What This Skill Does
Use Area Grab when progress depends on reclaiming surface area: more room in the design, more latitude in the plan, or fewer hostile constraints.
In this chip pack, Area Grab is treated as a metaphorical battle-chip procedure with a shipping-now delivery profile.
Canonical reference input: Area Grab.
Hermes shelf: Control and Terrain.
When To Use
- The current room is too cramped to operate safely.
- You need to simplify ownership or reduce the number of contested panels.
- The right move is to create margin before taking action.
Prerequisites
- These procedures rely on the normal tools already present in the active Hermes runtime; this repo does not ship a separate integration layer.
Operator Inputs
- Name the contested surface, room, or constraint that is cramping progress.
- State who or what effectively owns that space now.
- Describe the smallest reclaimed area that would materially improve the next move.
- Identify the follow-up action Hermes should enable once room is reclaimed.
Procedure
- Restate the target, success condition, and no-touch boundaries before you spend the chip.
- Collect the operator inputs below so the chip lands on the right panel.
- Name the contested surface and who owns it now.
- Capture the nearest useful panels first.
- Use the new room immediately instead of admiring it.
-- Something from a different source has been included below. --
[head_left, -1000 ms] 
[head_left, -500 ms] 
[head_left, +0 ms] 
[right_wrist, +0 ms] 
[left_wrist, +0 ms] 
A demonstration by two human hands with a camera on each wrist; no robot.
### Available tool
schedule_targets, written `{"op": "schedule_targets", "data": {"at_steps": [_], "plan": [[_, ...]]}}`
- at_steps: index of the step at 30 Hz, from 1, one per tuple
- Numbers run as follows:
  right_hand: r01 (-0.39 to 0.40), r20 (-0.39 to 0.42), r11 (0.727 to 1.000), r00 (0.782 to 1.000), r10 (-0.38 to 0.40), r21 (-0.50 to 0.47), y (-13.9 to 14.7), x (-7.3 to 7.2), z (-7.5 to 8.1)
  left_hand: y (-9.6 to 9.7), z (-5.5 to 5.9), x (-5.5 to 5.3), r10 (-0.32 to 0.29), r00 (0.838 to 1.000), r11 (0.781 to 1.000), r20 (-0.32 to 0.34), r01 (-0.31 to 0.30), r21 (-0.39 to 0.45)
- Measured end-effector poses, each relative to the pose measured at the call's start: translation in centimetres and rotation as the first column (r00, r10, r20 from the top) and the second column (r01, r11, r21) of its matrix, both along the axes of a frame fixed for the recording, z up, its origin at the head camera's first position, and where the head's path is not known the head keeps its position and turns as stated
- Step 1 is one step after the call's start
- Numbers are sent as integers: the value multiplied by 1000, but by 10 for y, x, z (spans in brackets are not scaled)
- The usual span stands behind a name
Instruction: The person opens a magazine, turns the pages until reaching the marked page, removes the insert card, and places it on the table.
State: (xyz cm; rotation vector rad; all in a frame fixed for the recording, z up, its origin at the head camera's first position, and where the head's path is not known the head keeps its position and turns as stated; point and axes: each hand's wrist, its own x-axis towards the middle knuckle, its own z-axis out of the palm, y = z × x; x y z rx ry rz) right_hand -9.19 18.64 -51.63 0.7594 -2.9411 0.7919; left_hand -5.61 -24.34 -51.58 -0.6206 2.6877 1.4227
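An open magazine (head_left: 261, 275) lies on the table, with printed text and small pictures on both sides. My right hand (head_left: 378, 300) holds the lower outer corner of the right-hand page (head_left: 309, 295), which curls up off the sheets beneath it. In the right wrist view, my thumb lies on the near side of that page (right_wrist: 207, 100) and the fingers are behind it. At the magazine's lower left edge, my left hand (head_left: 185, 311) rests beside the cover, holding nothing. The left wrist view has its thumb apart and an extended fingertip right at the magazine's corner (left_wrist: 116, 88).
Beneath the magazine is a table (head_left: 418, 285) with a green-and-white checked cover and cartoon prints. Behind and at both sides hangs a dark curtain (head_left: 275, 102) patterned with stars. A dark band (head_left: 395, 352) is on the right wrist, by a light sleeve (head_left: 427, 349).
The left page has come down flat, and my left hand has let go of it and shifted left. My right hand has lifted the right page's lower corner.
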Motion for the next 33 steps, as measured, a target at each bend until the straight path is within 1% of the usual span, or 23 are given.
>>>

- Package the result with concrete evidence, what stayed untouched, and the next recommended chip only if follow-up is truly needed.
Deliverables
- A structural change that creates more safe operating space.
- A short explanation of what room was reclaimed.
Output Contract
- A structural change that reclaims meaningful operating room, not just commentary about needing space.
- A short map of what surface was reclaimed and why it matters.
- A clear statement of the next move that the new room enables.
- Scope that stays proportional to the minimum useful expansion.
Do Not Use For
- Cases where one lane or one dependency change would be enough.
- Purely local edits that do not actually depend on room, ownership, or constraint relief.
- Expansions that create maintenance burden the operator cannot realistically hold.
Pair With
- After Area Grab, switch to Cannon when the reclaimed room exposes one clean direct shot.
- After Area Grab, switch to Sword when the new operating space makes a local cut safe and obvious.
- After Area Grab, switch to Panel Grab when broad expansion was too much and the remaining work is about one specific lane.
Pitfalls / Guardrails
- Keep the metaphor anchored to a real operator move instead of drifting into lore.
- Do not over-expand into panels you cannot hold.
- If a smaller local grab will do, do not seize the whole field.
- Keep the chip metaphor anchored to a real operating move; do not let flavor substitute for procedure.
Verification
- Check that the response includes every promised deliverable and leaves an inspectable audit trail.
- Check that confirmed facts, assumptions, and proposed follow-up are visibly separated.
- Confirm Hermes named the contested surface and changed ownership or constraint reality, not just the wording around it.
- Confirm the reclaimed room is actually usable for the next step.
- Confirm expansion did not run past the smallest meaningful boundary.
- Check that the metaphor still maps cleanly to a real operator mechanism.
Example Invocation
Use Area Grab on this migration plan: reclaim the smallest set of constraints blocking movement so we have room to execute the next phase safely.
Use Area Grab to reduce the number of contested ownership boundaries in this repo layout before proposing further edits.